Abstract

Abstract Background FGF23 is a free circulating hormone secreted by osteocytes affecting mainly phosphate metabolism as it inhibits its renal tubular reabsorption by suppressing the expression of luminal sodium-phosphate co –transporters (Na Pi). Aim of the Work Aim of study is to verify the usefulness of FGF23 as a marker for diagnosis of arterial stiffness in CKD patients on regular hemodialysis (3 sessions per week, 4 hours each). Patients and Methods The present study enrolled 30 living end stage renal disease patients on regular hemodialysis randomly selected from hemodialysis unit at Ain Shams University hospitals after exclusion of patients of known cardiovascular disease or ischemic heart disease, also patients of age below 18 years and above 50 years were excluded as well as patients having arterio venous fistulas on both arms.

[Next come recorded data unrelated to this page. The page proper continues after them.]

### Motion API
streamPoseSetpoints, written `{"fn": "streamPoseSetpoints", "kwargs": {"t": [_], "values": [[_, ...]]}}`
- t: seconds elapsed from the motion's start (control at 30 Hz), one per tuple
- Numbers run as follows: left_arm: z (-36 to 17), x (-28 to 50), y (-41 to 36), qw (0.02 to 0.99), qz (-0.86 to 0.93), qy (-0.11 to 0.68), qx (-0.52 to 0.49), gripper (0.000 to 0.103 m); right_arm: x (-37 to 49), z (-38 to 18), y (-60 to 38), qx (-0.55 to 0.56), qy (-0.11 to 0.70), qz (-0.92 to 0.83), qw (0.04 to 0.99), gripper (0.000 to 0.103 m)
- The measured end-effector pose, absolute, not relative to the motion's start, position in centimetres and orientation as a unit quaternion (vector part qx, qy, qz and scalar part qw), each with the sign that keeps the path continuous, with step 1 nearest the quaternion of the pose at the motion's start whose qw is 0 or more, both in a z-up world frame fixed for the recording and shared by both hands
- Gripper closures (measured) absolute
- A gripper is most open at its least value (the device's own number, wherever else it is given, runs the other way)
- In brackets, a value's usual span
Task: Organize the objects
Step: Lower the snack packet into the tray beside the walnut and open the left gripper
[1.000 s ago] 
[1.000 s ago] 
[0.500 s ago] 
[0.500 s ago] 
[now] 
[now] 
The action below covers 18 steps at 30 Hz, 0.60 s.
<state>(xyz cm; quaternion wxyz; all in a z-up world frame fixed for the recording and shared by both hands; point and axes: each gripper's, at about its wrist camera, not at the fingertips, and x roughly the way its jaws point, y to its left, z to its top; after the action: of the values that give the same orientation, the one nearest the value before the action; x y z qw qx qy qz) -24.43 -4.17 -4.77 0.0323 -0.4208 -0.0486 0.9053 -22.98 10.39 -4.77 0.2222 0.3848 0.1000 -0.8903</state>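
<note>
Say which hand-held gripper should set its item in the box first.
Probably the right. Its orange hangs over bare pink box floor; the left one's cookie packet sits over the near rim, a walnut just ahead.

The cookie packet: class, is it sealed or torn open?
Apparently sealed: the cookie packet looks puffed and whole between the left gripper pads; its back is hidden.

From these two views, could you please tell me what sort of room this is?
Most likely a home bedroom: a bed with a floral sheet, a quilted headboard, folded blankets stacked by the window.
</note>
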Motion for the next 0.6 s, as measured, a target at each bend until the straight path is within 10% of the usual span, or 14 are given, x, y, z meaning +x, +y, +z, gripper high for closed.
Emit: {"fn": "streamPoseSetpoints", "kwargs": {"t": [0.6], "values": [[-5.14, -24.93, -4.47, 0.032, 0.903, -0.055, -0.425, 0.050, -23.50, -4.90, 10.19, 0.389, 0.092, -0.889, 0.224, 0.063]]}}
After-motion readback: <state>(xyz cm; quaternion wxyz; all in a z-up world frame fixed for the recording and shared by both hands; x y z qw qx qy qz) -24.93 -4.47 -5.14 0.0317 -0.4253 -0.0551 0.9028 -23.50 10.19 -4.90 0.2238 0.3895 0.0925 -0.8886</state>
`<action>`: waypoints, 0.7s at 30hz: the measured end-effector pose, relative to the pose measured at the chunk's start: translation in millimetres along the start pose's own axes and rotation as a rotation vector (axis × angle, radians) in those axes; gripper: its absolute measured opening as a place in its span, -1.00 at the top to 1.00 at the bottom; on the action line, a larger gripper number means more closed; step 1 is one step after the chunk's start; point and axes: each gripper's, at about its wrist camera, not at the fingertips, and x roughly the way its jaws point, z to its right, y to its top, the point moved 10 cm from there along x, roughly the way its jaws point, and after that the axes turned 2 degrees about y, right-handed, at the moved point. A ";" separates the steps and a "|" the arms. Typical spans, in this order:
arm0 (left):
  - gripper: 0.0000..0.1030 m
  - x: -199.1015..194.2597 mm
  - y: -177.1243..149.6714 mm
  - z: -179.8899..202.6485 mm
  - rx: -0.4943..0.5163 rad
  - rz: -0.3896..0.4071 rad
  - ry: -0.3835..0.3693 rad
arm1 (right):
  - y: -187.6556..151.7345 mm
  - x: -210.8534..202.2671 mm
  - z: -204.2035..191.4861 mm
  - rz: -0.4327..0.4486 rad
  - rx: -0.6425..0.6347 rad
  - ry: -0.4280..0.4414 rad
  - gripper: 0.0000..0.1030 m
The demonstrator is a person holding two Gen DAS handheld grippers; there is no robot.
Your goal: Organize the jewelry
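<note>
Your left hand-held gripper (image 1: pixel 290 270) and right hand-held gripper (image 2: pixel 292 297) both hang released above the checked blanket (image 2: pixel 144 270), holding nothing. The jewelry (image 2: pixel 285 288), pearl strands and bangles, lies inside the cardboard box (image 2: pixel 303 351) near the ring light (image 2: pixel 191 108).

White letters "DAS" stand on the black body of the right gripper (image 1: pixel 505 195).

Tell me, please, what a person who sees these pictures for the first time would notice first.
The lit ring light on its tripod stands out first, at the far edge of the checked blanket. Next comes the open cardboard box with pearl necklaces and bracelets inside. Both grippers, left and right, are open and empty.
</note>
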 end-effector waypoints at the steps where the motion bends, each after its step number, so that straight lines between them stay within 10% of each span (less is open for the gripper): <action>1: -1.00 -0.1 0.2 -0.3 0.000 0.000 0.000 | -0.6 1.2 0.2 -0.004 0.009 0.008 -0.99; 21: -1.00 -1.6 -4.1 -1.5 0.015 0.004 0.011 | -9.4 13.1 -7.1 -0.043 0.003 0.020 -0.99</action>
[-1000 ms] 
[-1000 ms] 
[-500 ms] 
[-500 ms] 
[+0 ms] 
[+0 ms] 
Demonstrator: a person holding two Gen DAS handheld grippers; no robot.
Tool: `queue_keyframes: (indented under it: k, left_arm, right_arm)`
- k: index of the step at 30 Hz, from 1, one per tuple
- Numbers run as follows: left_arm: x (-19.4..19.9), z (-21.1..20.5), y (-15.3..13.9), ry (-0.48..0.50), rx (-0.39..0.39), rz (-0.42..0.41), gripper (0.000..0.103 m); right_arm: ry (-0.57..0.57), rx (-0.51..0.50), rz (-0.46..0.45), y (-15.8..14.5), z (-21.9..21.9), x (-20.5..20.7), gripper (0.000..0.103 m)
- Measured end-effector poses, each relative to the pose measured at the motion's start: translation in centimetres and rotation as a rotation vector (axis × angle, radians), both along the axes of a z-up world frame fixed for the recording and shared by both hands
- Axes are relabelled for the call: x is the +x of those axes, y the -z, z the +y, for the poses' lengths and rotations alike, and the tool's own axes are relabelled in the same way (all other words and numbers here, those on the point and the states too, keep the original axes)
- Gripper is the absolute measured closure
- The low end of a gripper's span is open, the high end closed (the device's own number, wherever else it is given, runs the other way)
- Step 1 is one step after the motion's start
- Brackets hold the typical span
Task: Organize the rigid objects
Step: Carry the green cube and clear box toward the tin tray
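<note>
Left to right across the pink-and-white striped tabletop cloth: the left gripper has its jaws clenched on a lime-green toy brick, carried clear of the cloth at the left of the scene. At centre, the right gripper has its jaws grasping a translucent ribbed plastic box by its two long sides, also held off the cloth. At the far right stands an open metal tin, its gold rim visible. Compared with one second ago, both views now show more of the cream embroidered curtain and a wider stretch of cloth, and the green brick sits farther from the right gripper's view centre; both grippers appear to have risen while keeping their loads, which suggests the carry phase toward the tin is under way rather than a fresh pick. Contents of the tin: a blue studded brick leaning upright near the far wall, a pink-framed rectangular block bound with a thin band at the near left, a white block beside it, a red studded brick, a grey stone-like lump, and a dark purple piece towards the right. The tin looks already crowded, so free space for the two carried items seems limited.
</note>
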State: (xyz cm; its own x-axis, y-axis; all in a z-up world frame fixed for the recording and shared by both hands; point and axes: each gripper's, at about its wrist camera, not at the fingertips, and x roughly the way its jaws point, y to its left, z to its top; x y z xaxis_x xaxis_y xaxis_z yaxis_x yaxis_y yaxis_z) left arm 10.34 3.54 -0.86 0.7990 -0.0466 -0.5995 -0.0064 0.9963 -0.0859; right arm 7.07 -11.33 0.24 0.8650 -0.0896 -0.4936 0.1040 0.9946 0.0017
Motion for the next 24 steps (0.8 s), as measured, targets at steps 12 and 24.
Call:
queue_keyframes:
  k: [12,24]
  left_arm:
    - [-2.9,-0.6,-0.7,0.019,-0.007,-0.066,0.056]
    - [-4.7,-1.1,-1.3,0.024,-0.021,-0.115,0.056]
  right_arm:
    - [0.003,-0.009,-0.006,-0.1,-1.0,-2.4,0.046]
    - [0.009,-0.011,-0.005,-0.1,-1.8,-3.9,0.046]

All patients were subjected to complete medical history taking, including (Age, Sex, Etiology of chronic kidney disease, drugs and duration of dialysis), and detailed clinical examination was done. Results In this study patients have elevated serum levels of FGF-23 ranging from 100 up to 700 pg/ml. when the normal reference range is 18-108 pg/ml. Also our study result revealed a statistical significance of negative correlation between FGF-23 and diabetes mellitus duration, serum phosphorous, corrected calcium and estimated glomerular filtration rate as well. The current study shows statistical correlation of positive significance between FGF-23 and hypertension duration where, common carotid artery intima media thickness as well as present plaques in common carotid artery. Moreover there is no statistical significant correlation between FGF-23 and pulse pressure. Conclusion FGF23 serum levels are markedly elevated in chronic kidney disease CKD and among patients on regular hemodialysis causing arterial stiffness.